### What to produce
Reproduce all of the data that follows, character for character.

==================================================

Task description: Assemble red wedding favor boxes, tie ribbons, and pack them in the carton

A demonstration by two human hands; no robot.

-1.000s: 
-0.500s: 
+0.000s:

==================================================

### Exercise result
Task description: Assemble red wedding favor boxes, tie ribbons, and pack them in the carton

A demonstration by two human hands; no robot.

-1.000s: 
-0.500s: 
+0.000s:

No additional output is required for this exercise.